DATA BELOW
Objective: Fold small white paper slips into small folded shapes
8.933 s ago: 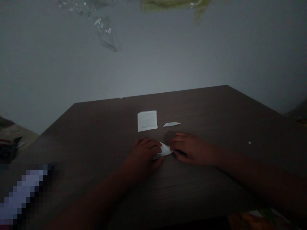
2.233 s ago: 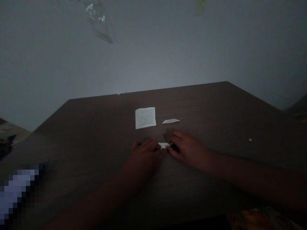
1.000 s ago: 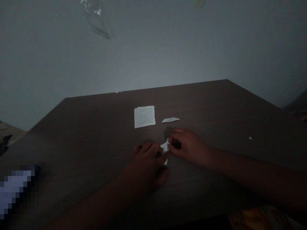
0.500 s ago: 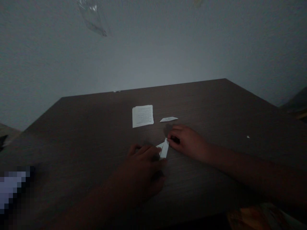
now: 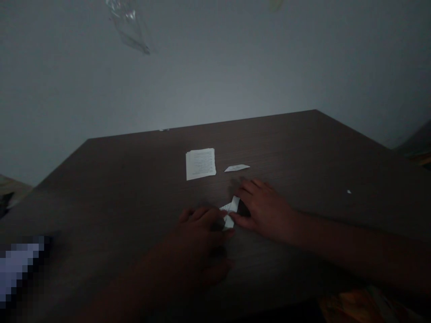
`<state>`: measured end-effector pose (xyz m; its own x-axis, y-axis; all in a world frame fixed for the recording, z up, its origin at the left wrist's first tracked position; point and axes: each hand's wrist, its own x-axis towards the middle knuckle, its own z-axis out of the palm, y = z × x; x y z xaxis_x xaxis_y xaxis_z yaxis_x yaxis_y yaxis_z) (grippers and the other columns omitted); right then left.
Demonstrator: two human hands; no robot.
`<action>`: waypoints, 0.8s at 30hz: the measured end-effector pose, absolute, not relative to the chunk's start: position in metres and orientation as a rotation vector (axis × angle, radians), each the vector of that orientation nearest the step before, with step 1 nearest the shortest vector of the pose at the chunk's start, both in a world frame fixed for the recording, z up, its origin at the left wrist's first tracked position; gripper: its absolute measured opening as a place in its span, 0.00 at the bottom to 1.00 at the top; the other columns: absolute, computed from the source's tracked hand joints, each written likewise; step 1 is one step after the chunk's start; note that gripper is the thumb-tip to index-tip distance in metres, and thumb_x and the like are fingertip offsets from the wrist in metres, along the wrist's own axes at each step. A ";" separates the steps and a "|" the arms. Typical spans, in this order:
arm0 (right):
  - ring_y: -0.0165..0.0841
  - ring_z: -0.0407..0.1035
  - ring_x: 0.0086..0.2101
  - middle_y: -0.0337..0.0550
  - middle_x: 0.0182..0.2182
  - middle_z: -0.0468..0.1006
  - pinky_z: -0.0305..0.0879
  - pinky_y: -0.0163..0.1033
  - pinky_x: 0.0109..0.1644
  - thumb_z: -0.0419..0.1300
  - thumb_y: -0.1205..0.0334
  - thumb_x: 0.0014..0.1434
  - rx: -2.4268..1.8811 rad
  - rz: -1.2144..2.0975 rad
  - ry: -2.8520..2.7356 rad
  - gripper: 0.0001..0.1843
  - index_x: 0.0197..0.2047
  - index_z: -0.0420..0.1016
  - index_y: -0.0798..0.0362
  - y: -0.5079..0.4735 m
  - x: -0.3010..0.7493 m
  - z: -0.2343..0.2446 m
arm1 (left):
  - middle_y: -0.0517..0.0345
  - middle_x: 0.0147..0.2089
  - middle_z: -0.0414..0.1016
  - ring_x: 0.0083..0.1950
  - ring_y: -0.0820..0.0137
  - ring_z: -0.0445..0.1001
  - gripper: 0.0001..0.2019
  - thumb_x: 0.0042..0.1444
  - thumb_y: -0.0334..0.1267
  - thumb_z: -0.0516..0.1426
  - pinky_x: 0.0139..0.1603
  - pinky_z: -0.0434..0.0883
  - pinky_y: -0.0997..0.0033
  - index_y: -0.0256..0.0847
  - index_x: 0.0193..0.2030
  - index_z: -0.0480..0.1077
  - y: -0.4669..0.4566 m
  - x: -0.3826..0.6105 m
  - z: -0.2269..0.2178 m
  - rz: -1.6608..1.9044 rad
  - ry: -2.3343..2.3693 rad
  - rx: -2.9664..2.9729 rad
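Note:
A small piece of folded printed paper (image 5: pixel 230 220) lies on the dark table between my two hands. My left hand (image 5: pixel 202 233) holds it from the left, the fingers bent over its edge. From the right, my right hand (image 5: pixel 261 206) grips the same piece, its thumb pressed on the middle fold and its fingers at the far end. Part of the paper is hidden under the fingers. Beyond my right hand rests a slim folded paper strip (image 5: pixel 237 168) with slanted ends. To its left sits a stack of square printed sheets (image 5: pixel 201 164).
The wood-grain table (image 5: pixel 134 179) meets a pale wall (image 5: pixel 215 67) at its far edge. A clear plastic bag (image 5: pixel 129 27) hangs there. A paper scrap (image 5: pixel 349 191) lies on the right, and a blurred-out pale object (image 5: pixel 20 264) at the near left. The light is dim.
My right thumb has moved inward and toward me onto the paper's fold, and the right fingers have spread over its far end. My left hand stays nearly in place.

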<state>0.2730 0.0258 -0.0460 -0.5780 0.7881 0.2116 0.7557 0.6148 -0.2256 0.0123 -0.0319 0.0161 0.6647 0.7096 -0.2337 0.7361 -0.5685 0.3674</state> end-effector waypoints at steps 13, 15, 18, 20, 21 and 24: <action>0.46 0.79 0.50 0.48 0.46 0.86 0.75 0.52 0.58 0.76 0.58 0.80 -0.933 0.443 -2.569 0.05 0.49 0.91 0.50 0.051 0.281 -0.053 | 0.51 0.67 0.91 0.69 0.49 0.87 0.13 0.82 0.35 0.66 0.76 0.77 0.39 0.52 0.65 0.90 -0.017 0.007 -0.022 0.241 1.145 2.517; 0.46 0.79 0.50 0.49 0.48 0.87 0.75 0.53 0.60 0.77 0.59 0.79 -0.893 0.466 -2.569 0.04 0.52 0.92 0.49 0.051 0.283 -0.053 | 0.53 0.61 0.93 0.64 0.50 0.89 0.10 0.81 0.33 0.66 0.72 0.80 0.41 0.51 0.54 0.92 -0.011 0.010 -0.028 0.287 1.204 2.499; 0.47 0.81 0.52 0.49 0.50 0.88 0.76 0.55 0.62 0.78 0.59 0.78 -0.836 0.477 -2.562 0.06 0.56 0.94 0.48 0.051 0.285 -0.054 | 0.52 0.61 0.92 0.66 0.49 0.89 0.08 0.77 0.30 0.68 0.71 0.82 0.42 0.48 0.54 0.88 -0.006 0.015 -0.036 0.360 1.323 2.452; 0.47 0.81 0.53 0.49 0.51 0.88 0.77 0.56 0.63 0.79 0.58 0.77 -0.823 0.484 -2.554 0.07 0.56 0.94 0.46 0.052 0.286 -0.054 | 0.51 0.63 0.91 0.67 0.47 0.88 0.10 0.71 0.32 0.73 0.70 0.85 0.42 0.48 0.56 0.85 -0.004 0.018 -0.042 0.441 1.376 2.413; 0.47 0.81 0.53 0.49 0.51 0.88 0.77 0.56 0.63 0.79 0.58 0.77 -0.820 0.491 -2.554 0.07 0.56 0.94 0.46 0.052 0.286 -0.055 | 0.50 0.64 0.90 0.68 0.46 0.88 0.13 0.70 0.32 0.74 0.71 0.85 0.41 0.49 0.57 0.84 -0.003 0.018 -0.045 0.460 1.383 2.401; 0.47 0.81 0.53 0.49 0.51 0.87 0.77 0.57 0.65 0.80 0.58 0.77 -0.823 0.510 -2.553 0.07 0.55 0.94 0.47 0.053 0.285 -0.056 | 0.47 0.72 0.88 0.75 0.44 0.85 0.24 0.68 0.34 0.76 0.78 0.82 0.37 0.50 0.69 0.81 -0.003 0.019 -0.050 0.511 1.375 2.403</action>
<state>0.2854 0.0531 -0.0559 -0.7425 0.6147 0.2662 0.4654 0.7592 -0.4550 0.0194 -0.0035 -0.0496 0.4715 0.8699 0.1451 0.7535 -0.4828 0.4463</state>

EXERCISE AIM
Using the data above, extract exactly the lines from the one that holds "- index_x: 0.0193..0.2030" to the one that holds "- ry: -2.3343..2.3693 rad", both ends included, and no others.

THE COMPLETED TASK
  - index_x: 0.0193..0.2030
  - index_z: -0.0480..0.1077
  - y: -0.4669..0.4566 m
  - x: -0.3826..0.6105 m
  - z: -0.2269..0.2178 m
  - rz: -1.6608..1.9044 rad
  - ry: -2.3343..2.3693 rad

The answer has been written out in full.